Objective: Hereditary spastic paraplegia (HSP) represents a heterogeneous group of neurodegenerative diseases characterized by progressive spasticity and lower limb weakness. We assessed the effects of transcutaneous spinal direct current stimulation (tsDCS) in HSP. Design: A double-blind, randomized, crossover and sham-controlled study. Setting: Fondazione IRCCS Cà Granda, Ospedale Maggiore Policlinico, Milan. Participants: eleven patients with HSP (six men, mean age ± SD: 37.3 ± 8.1 years), eight affected by spastin/SPG4,1 by atlastin1/SPG3a, 1 by paraplegin/SPG7 and 1 by ZFYVE26/SPG15. Interventions: tsDCS (anodal or sham, 2.0 mA, 20’, five days) delivered over the thoracic spinal cord (T10-T12).
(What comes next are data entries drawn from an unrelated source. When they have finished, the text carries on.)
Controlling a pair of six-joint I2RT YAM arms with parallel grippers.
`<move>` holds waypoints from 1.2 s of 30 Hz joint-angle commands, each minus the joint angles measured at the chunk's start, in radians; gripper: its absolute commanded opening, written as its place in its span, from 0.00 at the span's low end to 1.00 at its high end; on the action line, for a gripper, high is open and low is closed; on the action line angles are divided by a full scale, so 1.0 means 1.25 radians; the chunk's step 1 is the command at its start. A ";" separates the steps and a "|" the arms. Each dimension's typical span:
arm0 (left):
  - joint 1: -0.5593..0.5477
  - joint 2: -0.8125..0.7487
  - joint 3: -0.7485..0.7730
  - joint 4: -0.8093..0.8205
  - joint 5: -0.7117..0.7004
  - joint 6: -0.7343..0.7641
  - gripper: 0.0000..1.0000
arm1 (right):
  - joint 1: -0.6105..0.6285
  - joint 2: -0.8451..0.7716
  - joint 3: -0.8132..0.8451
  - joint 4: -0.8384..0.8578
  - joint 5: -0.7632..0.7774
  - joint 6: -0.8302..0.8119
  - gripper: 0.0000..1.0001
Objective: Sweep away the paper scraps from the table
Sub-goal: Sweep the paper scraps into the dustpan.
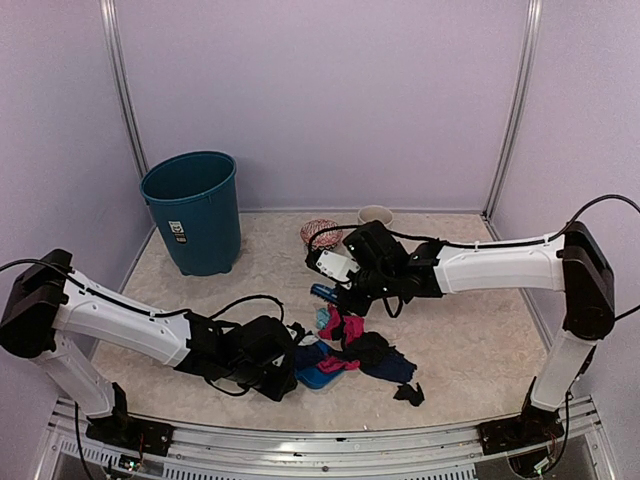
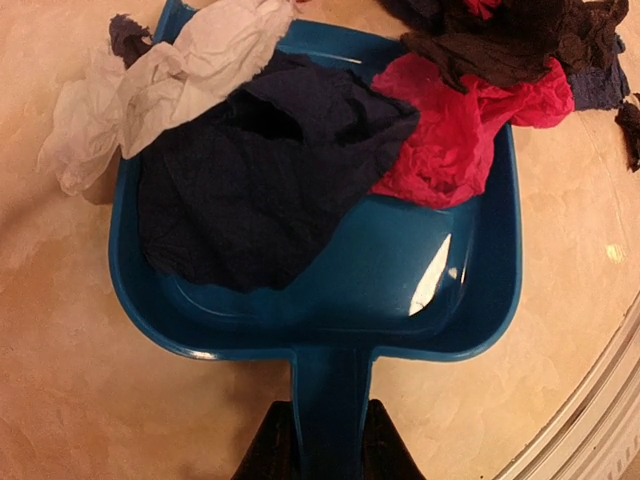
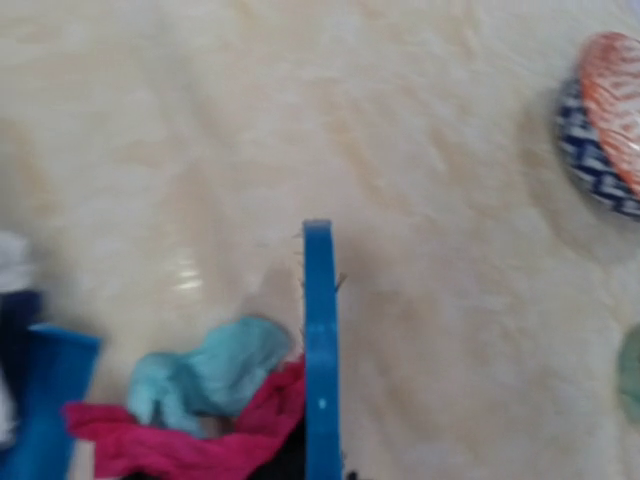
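Left tool [image 2: 328,440] sits closest to its wrist lens, fingers pressed against both sides of the handle of the blue dustpan [image 2: 400,290], so it is pinching that handle. Beige stone-look tabletop [image 1: 470,340] carries everything. A teal bin [image 1: 195,210] stands at the far left, well apart from the work. The dustpan lies flat on the tabletop just in front of the left arm, mouth facing away from it toward the middle. The right tool [image 1: 352,290] reaches in from the right. Its fingers are not visible in its own view, but it reads as pressed together on the blue brush [image 3: 318,340], whose long bar runs straight out from the wrist. The paper scraps [image 1: 365,350] are clumped at mid-tabletop. A navy wad [image 2: 260,170] is already inside the pan, a pink one [image 2: 460,130] and a white one [image 2: 180,70] hang over its lip, and a light blue wad [image 3: 210,375] lies right beside the brush. Key relation: the brush is on the far side of the clump and the pan mouth on the near side, so the pile lies between them. The next stroke should probably pull toward the robot's near-left. One black scrap [image 1: 408,393] lies apart, near the front edge, and the right arm is nearer to it.
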 commanded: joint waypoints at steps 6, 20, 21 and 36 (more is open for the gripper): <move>0.034 0.084 0.032 -0.074 -0.023 0.024 0.00 | 0.058 -0.121 -0.063 -0.037 -0.074 0.097 0.00; 0.026 0.078 -0.021 0.033 -0.057 0.049 0.00 | 0.088 -0.188 -0.077 -0.037 -0.033 0.177 0.00; 0.024 0.074 -0.031 0.051 -0.065 0.051 0.00 | 0.089 -0.192 -0.074 -0.037 -0.032 0.178 0.00; 0.016 0.114 -0.065 0.137 -0.113 0.055 0.00 | 0.049 -0.251 -0.085 -0.067 0.293 0.216 0.00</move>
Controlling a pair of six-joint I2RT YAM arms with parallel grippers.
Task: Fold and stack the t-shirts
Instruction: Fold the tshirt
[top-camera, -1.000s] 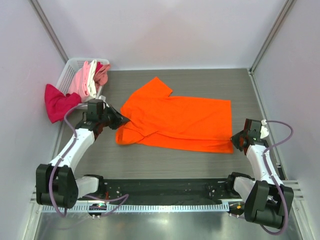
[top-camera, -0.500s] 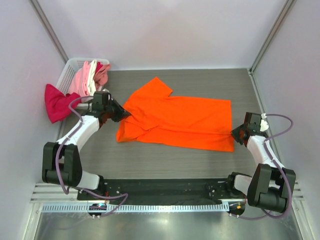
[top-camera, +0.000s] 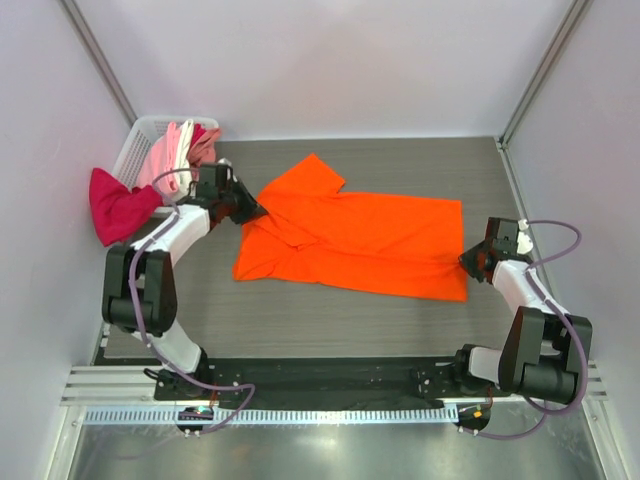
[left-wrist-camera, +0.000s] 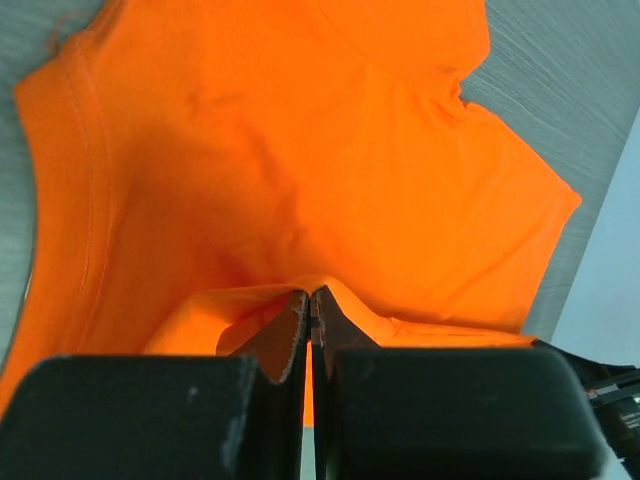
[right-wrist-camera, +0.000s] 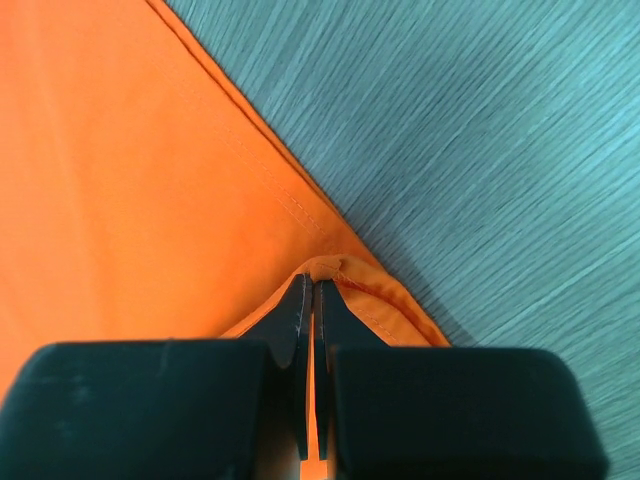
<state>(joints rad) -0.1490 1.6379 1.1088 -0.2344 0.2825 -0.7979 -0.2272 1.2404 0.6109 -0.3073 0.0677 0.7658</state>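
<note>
Orange cloth, a bright short-sleeved t-shirt (top-camera: 370, 240), is spread unfolded on the grey table (top-camera: 400, 320). Pink, white and magenta t-shirts (top-camera: 172, 160) are left heaped at the white mesh basket (top-camera: 145, 124). The orange shirt's sleeve side is pinched by the closed left gripper (top-camera: 255, 212), and its hem corner by the closed right gripper (top-camera: 468, 262).

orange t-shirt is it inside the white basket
No, the orange t-shirt lies spread out on the grey table, apart from the white basket in the far left corner.
</note>
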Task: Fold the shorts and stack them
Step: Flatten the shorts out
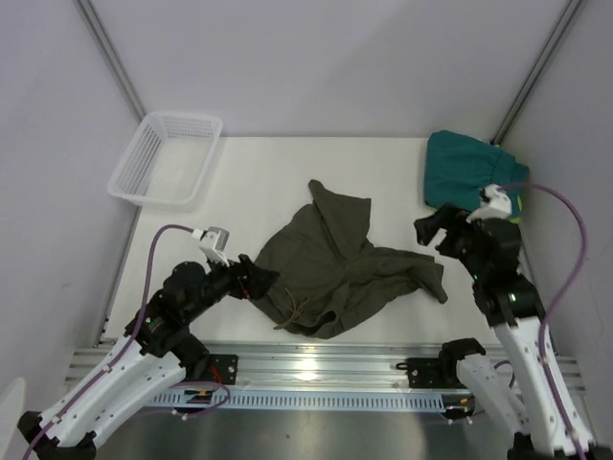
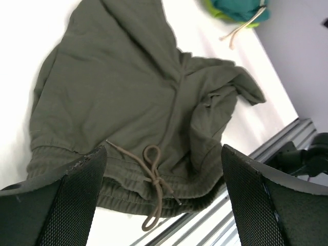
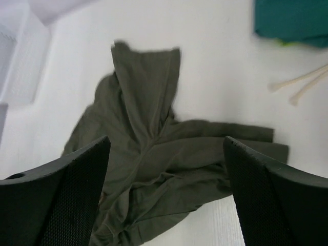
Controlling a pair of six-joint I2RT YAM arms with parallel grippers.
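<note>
Overhead, I see the olive shorts crumpled in the middle of the counter, with the teal shorts folded at 2 o'clock. Only my left wrist view shows the drawstring knot. The left gripper and right gripper both gape wide, empty. The left perhaps brushes the waistband, which is hidden from overhead.

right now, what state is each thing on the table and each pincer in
olive shorts: unfolded, rumpled, lying on the table
dark drawstring: tied in a bow
teal shorts: folded, at the far right
basket: upright, nothing in it
left pincer: open, holding nothing
right pincer: open, holding nothing
</note>
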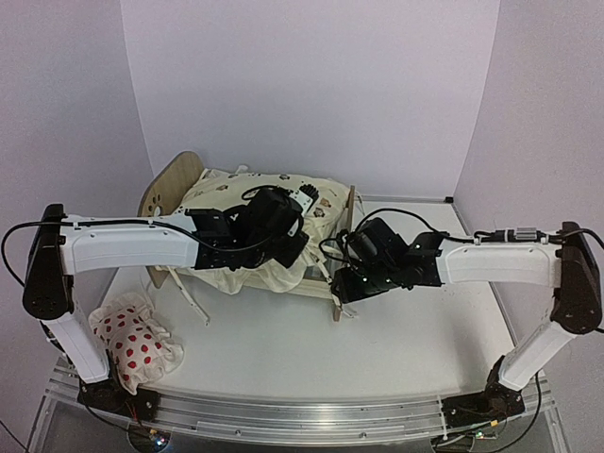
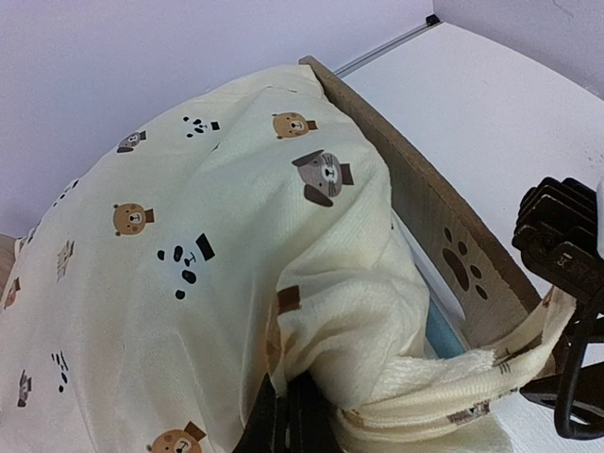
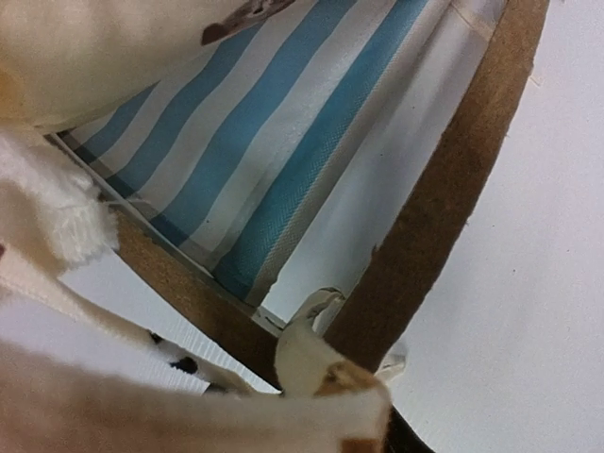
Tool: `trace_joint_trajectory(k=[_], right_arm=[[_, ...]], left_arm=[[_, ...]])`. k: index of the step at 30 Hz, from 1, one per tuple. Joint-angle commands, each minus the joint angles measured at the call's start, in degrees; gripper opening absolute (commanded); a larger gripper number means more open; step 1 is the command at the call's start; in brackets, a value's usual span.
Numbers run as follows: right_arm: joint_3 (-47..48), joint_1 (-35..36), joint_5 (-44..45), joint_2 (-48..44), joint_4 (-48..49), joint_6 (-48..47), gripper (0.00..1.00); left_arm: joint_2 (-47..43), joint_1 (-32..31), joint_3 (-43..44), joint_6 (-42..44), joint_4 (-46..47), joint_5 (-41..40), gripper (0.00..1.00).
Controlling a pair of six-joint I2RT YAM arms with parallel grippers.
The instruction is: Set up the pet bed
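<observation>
The pet bed sits by the far edge of the table, left of centre. The left gripper is clamped on the cushion, likely to bunch 1 corner toward the footboard. The right gripper is at a tie there; I cannot tell whether it grips

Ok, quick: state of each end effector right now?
Left end effector: closed, pinching the cushion.
Right end effector: jaws apart around a cushion tie, not clamped on it.
</observation>
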Motion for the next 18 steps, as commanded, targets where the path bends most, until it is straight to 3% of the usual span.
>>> trace_joint_trajectory(k=[1,8,18], right_arm=[[-0.95,0.67,4.99,-1.89,2.68,-0.43,0.43],[-3.62,0.65,2.28,-7.1,4.12,0.1,0.53],[-4.21,0.69,2.58,-6.05,7.65,0.85,0.5]], left_arm=[[-2.28,0.72,0.02,0.83,-0.35,-4.34,0.0],[-3.98,0.73,-1.87,0.57,-0.36,-5.44,0.0],[-5.21,0.72,-2.61,-0.26,-0.68,-4.69,0.0]])
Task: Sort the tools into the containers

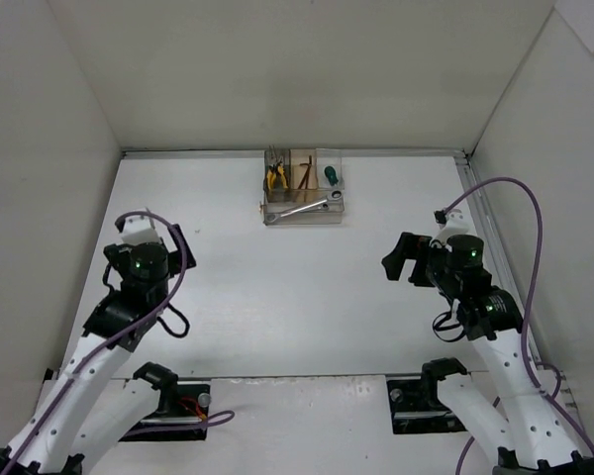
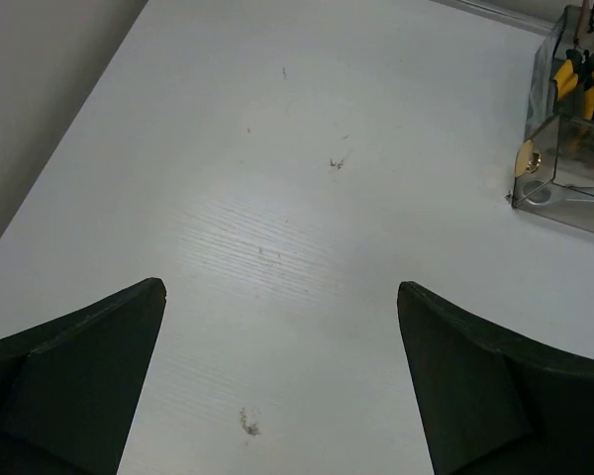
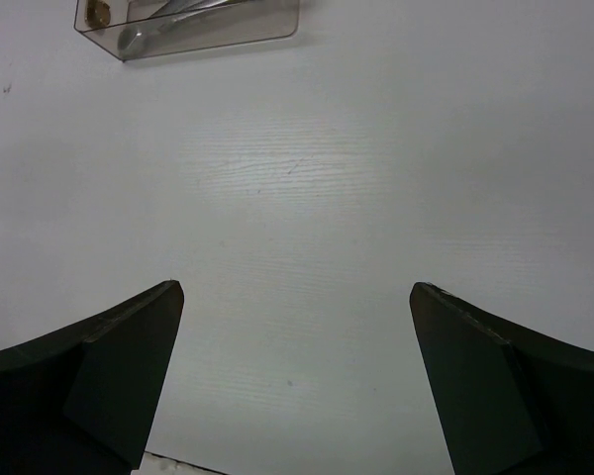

Outcome measures: Motor-evoked potentials (MEPs), the H-reflex (Hr), F-waves, the Ashworth scale for clinical spasticity, the Five Minutes Walking test and the Spastic Paraplegia Rating Scale (SPRS) were assessed. Patients were evaluated before tsDCS (T0), at the end of the stimulation (T1), after one week (T2), one month (T3) and two months (T4). Results: The score of the Ashworth scale improved in the anodal compared with sham group, up to two months following the end of stimulation (T1, P =.0137; T4, P =.0244), whereas the Five Minutes Walking test and SPRS did not differ between the two groups. Among neurophysiological measures, both anodal and sham tsDCS left Hr, F-waves and MEPs unchanged over time. Conclusions: Anodal tsDCS significantly decreases spasticity and might be a complementary strategy for the treatment of spasticity in HSP.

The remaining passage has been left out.